Examples¶

Q-Learning¶

import random

import numpy as np

from smartstart.algorithms.qlearning import QLearning
from smartstart.environments.gridworld import GridWorld
from smartstart.environments.gridworldvisualizer import GridWorldVisualizer
from smartstart.utilities.plot import plot_summary, show_plot, \
    mean_reward_episode, steps_episode

# Reset the seed for random number generation
random.seed()
np.random.seed()

# Create environment and visualizer
grid_world = GridWorld.generate(GridWorld.EASY)
visualizer = GridWorldVisualizer(grid_world)
visualizer.add_visualizer(GridWorldVisualizer.LIVE_AGENT,
                          GridWorldVisualizer.CONSOLE,
                          GridWorldVisualizer.VALUE_FUNCTION,
                          GridWorldVisualizer.DENSITY)

# Initialize agent, see class for available parameters
agent = QLearning(grid_world,
                  alpha=0.1,
                  epsilon=0.05,
                  num_episodes=500,
                  max_steps=1000,
                  exploration=QLearning.E_GREEDY)

# Train the agent, summary contains training data
summary = agent.train(render=True,
                      render_episode=False,
                      print_results=True)

# Plot results
plot_summary(summary, mean_reward_episode, ma_window=5,
             title="Easy GridWorld Q-Learning Average Reward per Episode")
plot_summary(summary, steps_episode, ma_window=5,
             title="Easy GridWorld Q-Learning Steps per Episode")
show_plot()

SmartStart¶

import random

import numpy as np

from smartstart.algorithms.qlearning import QLearning
from smartstart.smartexploration.smartexploration import generate_smartstart_object
from smartstart.environments.gridworld import GridWorld
from smartstart.environments.gridworldvisualizer import GridWorldVisualizer
from smartstart.utilities.plot import plot_summary, show_plot, \
    mean_reward_episode, steps_episode

# Reset the seed for random number generation
random.seed()
np.random.seed()

# Create environment and visualizer
grid_world = GridWorld.generate(GridWorld.EASY)
visualizer = GridWorldVisualizer(grid_world)
visualizer.add_visualizer(GridWorldVisualizer.LIVE_AGENT,
                          GridWorldVisualizer.CONSOLE,
                          GridWorldVisualizer.VALUE_FUNCTION,
                          GridWorldVisualizer.DENSITY)

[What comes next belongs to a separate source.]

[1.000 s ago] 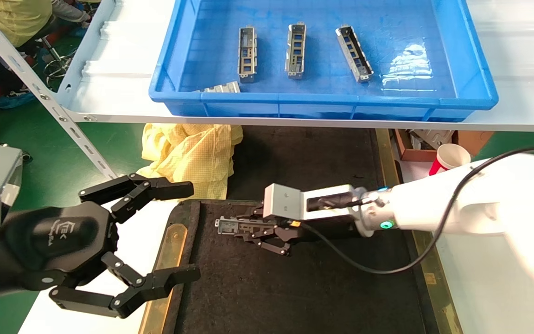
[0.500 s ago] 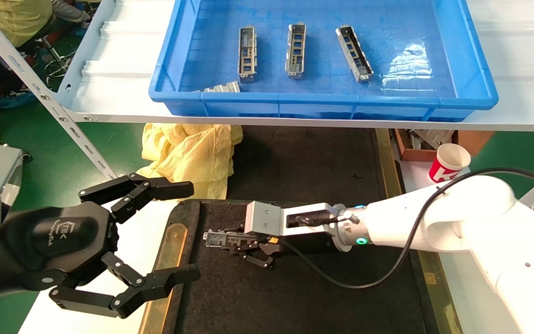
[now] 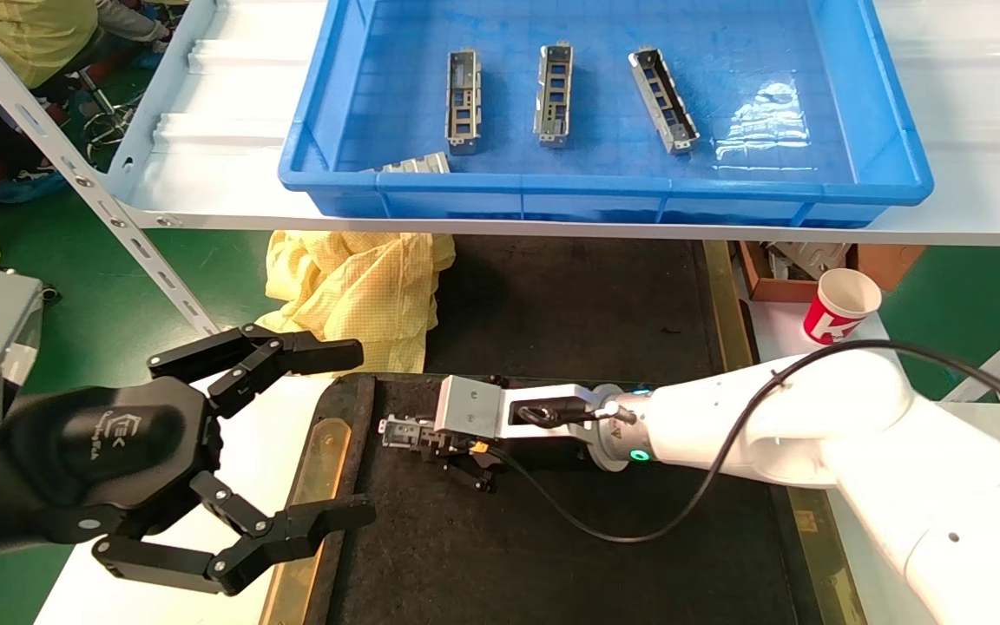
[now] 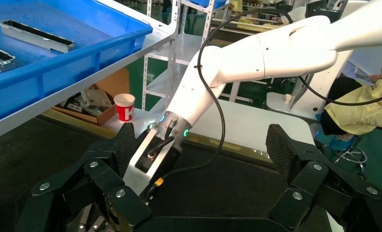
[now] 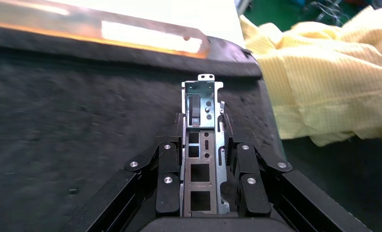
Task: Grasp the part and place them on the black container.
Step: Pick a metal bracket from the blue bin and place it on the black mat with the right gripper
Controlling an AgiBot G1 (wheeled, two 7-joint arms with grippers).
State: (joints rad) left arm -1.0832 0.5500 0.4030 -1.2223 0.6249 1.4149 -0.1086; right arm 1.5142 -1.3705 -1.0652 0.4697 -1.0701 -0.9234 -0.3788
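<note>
Right gripper clamped on a grey metal part, fingers pressing both long sides, low over the black container near its far left corner. Contact between part and tray surface not discernible. Left gripper spread wide, parked just beside the container's left edge. Three more parts lying in the blue bin on the shelf.
</note>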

# Initialize agent, see class for available parameters
agent = generate_smartstart_object(QLearning,
                                   env=grid_world,
                                   alpha=0.1,
                                   epsilon=0.05,
                                   num_episodes=500,
                                   max_steps=1000,
                                   exploration=QLearning.E_GREEDY)

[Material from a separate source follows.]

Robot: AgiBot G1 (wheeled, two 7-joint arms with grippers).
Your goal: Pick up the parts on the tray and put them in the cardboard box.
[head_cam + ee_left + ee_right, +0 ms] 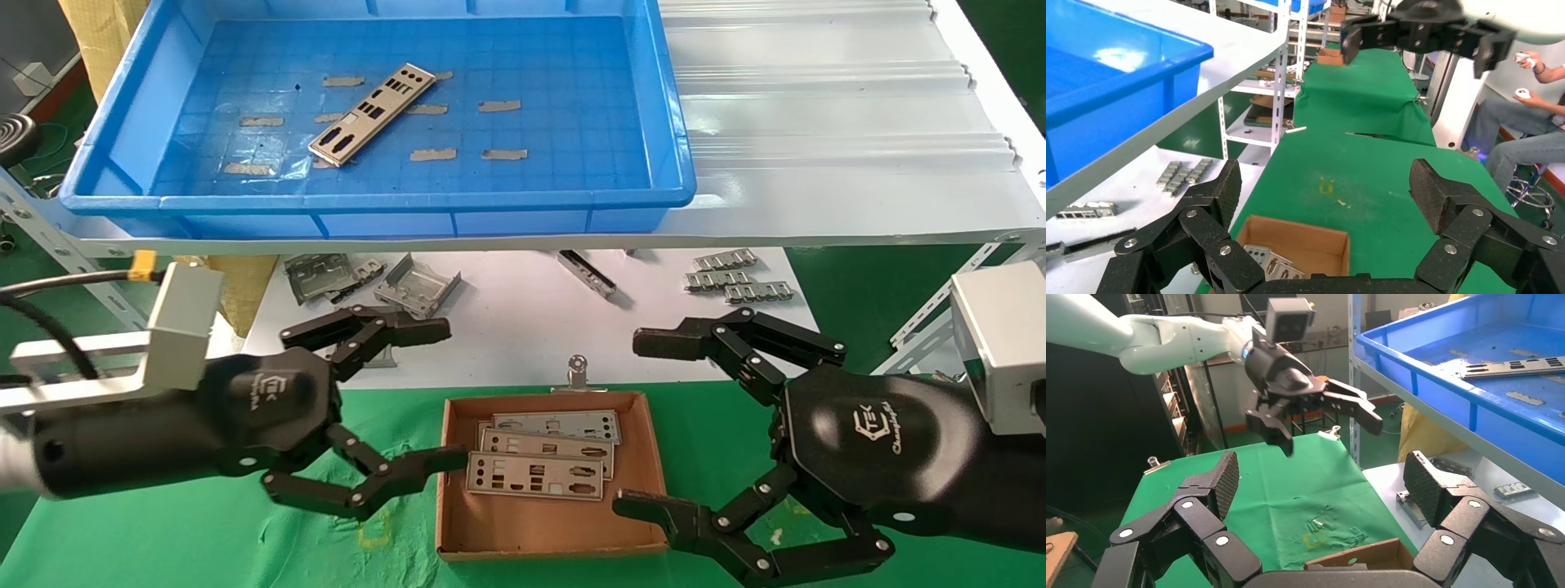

# Train the agent, summary contains training data
summary = agent.train(render=True,
                      render_episode=False,
                      print_results=True)

# Plot results
plot_summary(summary, mean_reward_episode, ma_window=5,
             title="Easy GridWorld Q-Learning Average Reward per Episode")
plot_summary(summary, steps_episode, ma_window=5,
             title="Easy GridWorld Q-Learning Steps per Episode")
show_plot()

Experimenter¶

import random

import numpy as np

from smartstart.algorithms.qlearning import QLearning
from smartstart.smartexploration.smartexploration import generate_smartstart_object
from smartstart.environments.gridworld import GridWorld
from smartstart.utilities.experimenter import run_experiment
from smartstart.utilities.utilities import get_data_directory

# Get the path to the data folder in the same directory as this file.
# If the folder does not exists it will be created
summary_dir = get_data_directory(__file__)


# Define the task function for the experiment
def task(params):
    # Reset the seed for random number generation
    random.seed()
    np.random.seed()

    # Create environment
    env = GridWorld.generate(GridWorld.MEDIUM)

    # Here we use a dict to define the parameters, this makes it easy to
    # make sure the experiments use the same parameters
    kwargs = {
        'alpha': 0.1,
        'epsilon': 0.05,
        'num_episodes': 1000,
        'max_steps': 2500,
        'exploration': QLearning.E_GREEDY
    }

    # Initialize agent, check params if it needs to use SmartStart or not
    if params['use_smart_start']:
        agent = generate_smartstart_object(QLearning, env, **kwargs)
    else:
        agent = QLearning(env, **kwargs)

    # Train the agent, summary contains training data. Make sure to set the
    # rendering and printing to False when multiple experiments run in
    # parallel. Else it will consume a lot of computation power.
    summary = agent.train(render=False,
                          render_episode=False,
                          print_results=False)

    # Save the summary. The post_fix parameter can be used to create a unique
    #  file name.
    summary.save(directory=summary_dir, post_fix=params['run'])


# Define a parameter grid that can be supplied to the run_experiment method
param_grid = {
    'task': task,
    'num_exp': 5,
    'use_smart_start': [True, False]
}

run_experiment(param_grid, n_processes=-1)

Plotting Results¶

import os

from smartstart.utilities.plot import plot_summary, \
    mean_reward_std_episode, steps_episode, show_plot
from smartstart.utilities.utilities import get_data_directory

# Get directory where the summaries are saved. Since it is the same folder as
#  the experimenter we can use the get_data_directory method
summary_dir = get_data_directory(__file__)

# Define the files list
files = [os.path.join(summary_dir, "QLearning_GridWorldMedium"),
         os.path.join(summary_dir, "SmartStart_QLearning_GridWorldMedium")]

legend = ["Q-Learning", "SmartStart Q-Learning"]

# We are going to save the plots in img folder
output_dir = os.path.join(os.path.dirname(os.path.abspath(__file__)), 'img')

# Plot average reward and standard deviation per episode
# When an output directory is supplied the plots will not be rendered with
# a title. The title is used as filename for the plot.
plot_summary(files,
             mean_reward_std_episode,
             ma_window=5,
             title="Q-Learning GridWorldMedium Average Reward per Episode",
             legend=legend,
             output_dir=output_dir)

plot_summary(files,
             steps_episode,
             ma_window=5,
             title="Q-Learning GridWorldMedium Steps per Episode",
             legend=legend,
             format=".png",
             output_dir=output_dir)

show_plot()